Sareh Parangi, M.D. is a busy endocrine surgeon at Massachusetts General Hospital, Harvard Medical School. She is dedicated to personalized care of patients with thyroid cancer. She focuses her clinical efforts on endocrine surgery and applies her basic science knowledge and expertise to tumor progression in thyroid cancer. She also has expertise in molecular biology and has published numerous articles. She has been a council member for The American Association of Endocrine Surgeons. She was a recipient of one of ThyCa’s Thyroid Cancer Research Grants. She has won numerous awards for her research on understanding the role of the BRAF oncoprotein, why some patients with thyroid cancer do worse than others, and how to help them. Her work in thyroid cancer details certain key genetic changes seen more frequently in those who do poorly, to help elucidate the role of these genetic changes in the aggressive behavior of those cancers and on clarifying the molecular mechanism of thyroid cancer invasion and understanding the process of disease progression in patients with thyroid cancer.

Ann W. Gramza, M.D., is an Oncologist at MedStar Georgetown University Hospital. She is formerly a Staff Clinician at the National Cancer Institute’s Center for Cancer Research at the National Institutes of Health (NIH) in Bethesda, Maryland. She focuses on translational clinical research studies of new treatments for patients with thyroid cancer. Dr. Gramza received her M.D. from The Ohio State University and completed clinical training in internal medicine and palliative care at the University of New Mexico, followed by fellowships in hematology and oncology at Oregon Health and Sciences University (OHSU). She held faculty positions at OHSU and Portland Veterans Affairs Medical Center prior to joining the NIH staff.

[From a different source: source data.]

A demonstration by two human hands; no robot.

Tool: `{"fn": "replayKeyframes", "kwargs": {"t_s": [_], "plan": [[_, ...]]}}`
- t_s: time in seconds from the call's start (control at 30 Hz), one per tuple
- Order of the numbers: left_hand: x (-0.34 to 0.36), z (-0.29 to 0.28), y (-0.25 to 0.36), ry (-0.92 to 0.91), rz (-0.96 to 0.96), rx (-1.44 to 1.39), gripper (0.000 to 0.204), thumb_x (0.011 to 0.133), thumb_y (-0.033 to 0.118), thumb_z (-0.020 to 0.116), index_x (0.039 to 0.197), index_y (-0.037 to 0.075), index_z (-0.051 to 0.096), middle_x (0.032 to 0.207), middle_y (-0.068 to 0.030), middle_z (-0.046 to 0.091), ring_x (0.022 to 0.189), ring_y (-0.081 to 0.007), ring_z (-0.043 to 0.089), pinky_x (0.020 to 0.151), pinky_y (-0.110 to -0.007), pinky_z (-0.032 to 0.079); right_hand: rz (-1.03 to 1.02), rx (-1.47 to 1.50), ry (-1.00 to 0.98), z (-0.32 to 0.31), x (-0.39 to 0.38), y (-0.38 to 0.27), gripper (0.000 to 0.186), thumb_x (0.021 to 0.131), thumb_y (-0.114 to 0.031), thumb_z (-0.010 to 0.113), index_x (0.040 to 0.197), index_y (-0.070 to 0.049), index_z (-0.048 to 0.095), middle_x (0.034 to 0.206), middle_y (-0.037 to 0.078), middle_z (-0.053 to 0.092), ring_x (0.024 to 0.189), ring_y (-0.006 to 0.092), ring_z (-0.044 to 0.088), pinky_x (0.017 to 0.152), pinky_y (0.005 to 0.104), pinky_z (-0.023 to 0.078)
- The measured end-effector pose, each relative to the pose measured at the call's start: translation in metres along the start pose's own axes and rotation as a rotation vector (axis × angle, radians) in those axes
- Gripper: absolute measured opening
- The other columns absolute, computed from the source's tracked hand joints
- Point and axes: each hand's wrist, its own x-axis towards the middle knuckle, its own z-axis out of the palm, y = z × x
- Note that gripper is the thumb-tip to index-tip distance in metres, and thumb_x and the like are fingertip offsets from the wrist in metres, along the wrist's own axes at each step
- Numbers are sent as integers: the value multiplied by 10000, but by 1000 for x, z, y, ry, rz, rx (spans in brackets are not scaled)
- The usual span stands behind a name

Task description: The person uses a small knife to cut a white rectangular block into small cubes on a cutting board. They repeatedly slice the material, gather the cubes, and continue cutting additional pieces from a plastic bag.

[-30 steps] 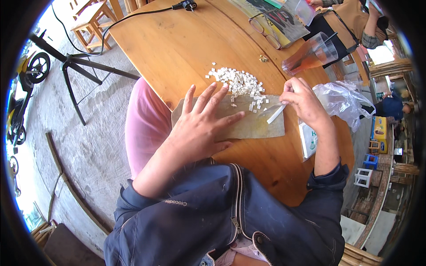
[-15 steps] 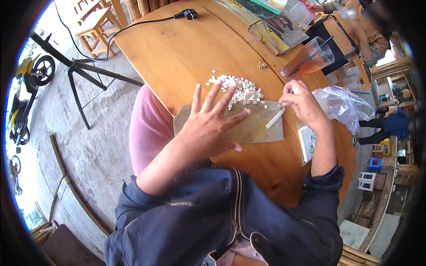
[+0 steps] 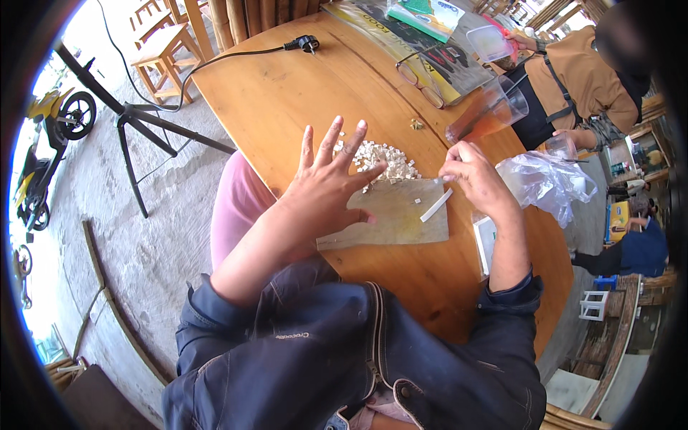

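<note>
My left hand (image 3: pixel 322 179) is open with its fingers spread wide, above a thin tan mat (image 3: pixel 387 226) and beside a pile of small white square pieces (image 3: pixel 387 159). Nothing is in it. My right hand (image 3: pixel 479 179) is closed, thumb and fingers pinched together at the mat's right side; whatever they hold, if anything, cannot be made out. Just below its fingertips a narrow white strip (image 3: pixel 436 206) lies slanted on the mat, seemingly apart from the fingers. One loose white square (image 3: pixel 418 201) rests on the mat left of the strip.
Beyond my right hand stand a plastic cup of reddish drink (image 3: pixel 484 115) and a crumpled clear bag (image 3: pixel 548 179). Eyeglasses (image 3: pixel 423 82) lie on a printed sheet (image 3: pixel 459 68). A black power plug (image 3: pixel 307 44) sits far left. Another person (image 3: pixel 584 75) holds a clear container (image 3: pixel 489 44).
A loose white square now shows on the mat beside the strip. The strip's upper end is slightly away from my right fingertips. My left hand shifted a little, fingers still spread.
</note>
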Motion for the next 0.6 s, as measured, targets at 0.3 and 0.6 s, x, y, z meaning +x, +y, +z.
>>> {"fn": "replayKeyframes", "kwargs": {"t_s": [0.3, 0.6], "plan": [[-5, 1, -13, 30, -24, 52, 696, 769, 491, 821, 1417, 326, 631, 1713, -128, 178, 1573, -444, 53, 1229, -690, 86, 56, -139, 146, 6, 10, -15, 94, 844, 18, 669, 898, -58, 685, 937, 111, 586, 968, 315, 605, 845, 428, 493], [-5, 4, -23, 191, -112, 37, 827, 803, 477, 803, 1546, 320, 475, 1692, -185, 197, 1567, -447, 101, 1252, -621, 116, -19, -140, 73, 22, 21, -32, 99, 852, 7, 665, 931, -52, 676, 956, 119, 582, 970, 321, 601, 859, 424, 493]]}}
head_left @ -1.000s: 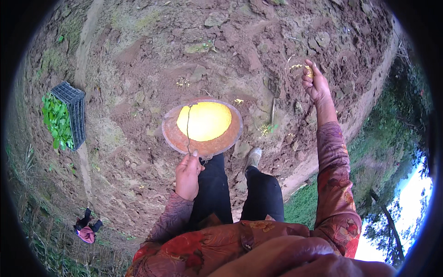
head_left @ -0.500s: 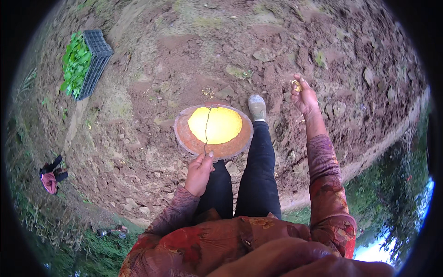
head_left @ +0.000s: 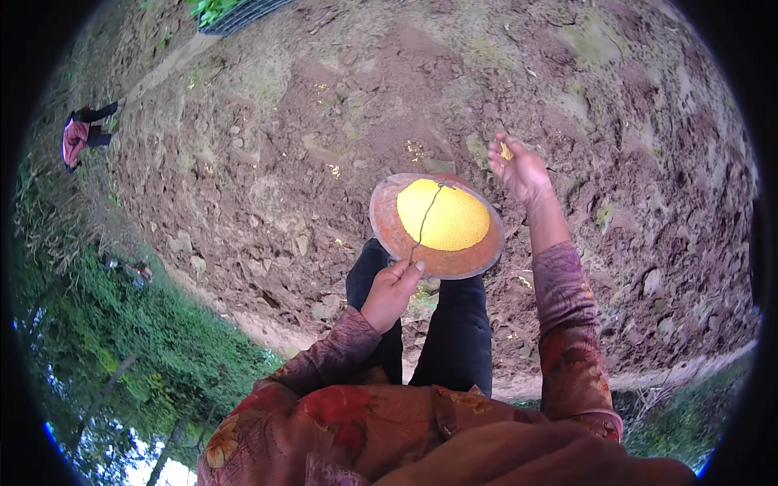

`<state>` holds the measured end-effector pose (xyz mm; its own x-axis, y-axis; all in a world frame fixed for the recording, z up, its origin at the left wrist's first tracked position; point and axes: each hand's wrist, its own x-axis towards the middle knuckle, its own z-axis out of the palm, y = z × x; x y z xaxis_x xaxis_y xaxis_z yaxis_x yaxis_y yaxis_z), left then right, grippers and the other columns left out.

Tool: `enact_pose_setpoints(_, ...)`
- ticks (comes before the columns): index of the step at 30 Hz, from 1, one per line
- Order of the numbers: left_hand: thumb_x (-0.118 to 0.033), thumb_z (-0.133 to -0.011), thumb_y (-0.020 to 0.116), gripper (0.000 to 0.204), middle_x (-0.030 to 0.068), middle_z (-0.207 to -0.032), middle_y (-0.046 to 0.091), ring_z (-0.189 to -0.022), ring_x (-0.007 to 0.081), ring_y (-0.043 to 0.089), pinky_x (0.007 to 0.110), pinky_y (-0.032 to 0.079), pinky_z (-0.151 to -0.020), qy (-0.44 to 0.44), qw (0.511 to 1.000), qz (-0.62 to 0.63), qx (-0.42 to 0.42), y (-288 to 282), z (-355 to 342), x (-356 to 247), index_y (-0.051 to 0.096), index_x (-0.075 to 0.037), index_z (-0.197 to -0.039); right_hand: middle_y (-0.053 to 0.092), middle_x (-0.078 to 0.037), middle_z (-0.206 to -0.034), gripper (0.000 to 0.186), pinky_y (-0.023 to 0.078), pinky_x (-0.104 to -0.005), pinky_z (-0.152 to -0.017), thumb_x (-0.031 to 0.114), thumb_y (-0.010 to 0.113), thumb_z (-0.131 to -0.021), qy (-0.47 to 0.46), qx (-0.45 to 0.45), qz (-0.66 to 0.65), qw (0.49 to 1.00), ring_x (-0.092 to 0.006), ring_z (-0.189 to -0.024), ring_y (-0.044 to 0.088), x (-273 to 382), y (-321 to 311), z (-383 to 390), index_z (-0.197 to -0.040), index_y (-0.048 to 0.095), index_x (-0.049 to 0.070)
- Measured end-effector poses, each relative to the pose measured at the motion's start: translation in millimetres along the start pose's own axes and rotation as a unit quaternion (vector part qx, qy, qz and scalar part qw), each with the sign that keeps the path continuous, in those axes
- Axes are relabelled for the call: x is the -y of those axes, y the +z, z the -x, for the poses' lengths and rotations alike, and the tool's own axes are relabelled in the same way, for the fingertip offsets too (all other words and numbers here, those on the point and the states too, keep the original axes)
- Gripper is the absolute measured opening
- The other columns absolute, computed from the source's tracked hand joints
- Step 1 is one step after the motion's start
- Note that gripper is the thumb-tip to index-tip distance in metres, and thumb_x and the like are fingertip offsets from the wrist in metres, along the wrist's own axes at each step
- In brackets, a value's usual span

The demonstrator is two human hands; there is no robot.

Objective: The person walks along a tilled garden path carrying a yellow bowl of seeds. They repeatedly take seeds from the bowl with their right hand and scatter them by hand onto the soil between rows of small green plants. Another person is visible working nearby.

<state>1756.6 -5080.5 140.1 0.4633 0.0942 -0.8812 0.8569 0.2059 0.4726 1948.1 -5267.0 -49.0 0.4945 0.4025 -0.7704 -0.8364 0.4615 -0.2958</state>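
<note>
My left hand point(head_left: 391, 296) is closed on the thin bent wire handle point(head_left: 425, 215) of a round reddish-brown basin point(head_left: 386, 217). The basin hangs tilted in front of my legs, with a bright yellow heap of small granules point(head_left: 458, 220) in it. Beyond the basin's right rim, my right hand point(head_left: 523, 174) is raised above the soil, palm turned up and fingers curled. A small clump of yellow granules point(head_left: 506, 151) shows between these fingers. The hand is apart from the basin.
Rough brown soil point(head_left: 324, 121) with clods spreads around me, with small yellow scatterings point(head_left: 415, 151) on it. At the top left is a dark crate point(head_left: 243, 14) with green leafy plants point(head_left: 212, 8). A person point(head_left: 77, 138) bends over at the far left, near trees and bushes point(head_left: 130, 316).
The basin and my left hand have shifted right, nearer my right hand. The crate and the other person sit higher in view. My right boot no longer shows; my right hand's fingers have loosened slightly.
</note>
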Motion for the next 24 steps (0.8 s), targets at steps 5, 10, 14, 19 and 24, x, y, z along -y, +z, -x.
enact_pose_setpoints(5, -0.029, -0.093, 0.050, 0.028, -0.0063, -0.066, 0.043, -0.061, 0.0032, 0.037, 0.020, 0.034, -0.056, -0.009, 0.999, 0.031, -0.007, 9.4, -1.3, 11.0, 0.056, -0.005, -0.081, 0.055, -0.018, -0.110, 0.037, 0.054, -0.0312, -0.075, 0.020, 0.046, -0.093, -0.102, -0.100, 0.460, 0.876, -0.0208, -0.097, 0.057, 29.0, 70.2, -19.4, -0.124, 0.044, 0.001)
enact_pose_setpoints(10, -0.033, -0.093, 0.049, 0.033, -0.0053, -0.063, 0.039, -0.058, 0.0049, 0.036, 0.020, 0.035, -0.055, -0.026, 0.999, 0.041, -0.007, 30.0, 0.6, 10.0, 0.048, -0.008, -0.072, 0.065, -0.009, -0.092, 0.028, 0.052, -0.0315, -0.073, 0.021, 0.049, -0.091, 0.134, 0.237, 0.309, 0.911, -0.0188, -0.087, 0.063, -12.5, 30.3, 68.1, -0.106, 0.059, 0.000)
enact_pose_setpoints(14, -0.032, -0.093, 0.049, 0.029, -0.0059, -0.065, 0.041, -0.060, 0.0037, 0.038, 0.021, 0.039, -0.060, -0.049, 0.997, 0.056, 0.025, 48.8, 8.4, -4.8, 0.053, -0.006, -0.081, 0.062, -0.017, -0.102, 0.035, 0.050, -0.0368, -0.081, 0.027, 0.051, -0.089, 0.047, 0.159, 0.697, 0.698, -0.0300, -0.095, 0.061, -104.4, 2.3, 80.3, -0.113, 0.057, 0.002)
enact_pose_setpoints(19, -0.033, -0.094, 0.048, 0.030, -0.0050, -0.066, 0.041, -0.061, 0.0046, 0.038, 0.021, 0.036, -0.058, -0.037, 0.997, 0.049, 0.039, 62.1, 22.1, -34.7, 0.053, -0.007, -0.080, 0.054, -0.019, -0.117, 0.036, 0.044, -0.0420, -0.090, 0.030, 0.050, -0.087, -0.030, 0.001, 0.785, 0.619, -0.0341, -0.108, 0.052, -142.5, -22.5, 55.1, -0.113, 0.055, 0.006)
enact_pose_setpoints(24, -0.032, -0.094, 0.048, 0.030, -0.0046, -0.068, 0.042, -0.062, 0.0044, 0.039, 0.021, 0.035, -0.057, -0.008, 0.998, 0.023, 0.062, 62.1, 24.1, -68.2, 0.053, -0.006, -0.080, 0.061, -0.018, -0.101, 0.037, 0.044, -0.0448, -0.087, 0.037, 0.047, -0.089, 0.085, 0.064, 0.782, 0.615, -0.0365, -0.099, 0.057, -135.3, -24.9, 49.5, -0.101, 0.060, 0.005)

Ezra E.W. Cohen, M.D., Oncologist and internationally known translational researcher, is team leader in Head and Neck Oncology and the Solid Tumor Therapeutics research program at Moores Cancer Center, where he is also Associate Director for Translational Science and chair of the Cancer Immunotherapy Program. His research focuses on developing novel agents in head and neck and thyroid cancers as well as on immuno-oncology. He is Editor-in-Chief of Oral Oncology. He chairs the National Cancer Institute’s Head and Neck Cancer Steering Committee that oversees NCI-funded clinical research in head and neck cancer. Previously he co-directed the Head and Neck Cancer Program at the University of Chicago Comprehensive Cancer Center. He chaired the two most recent international Multidisciplinary Head and Neck Cancer Symposia, has authored numerous papers, and has presented his research at national and international meetings. Dr. Cohen completed residencies in Family Medicine at the University of Toronto, in Internal Medicine at Albert Einstein College of Medicine, and completed a Hematology/Oncology fellowship at the University of Chicago, where he was named chief fellow.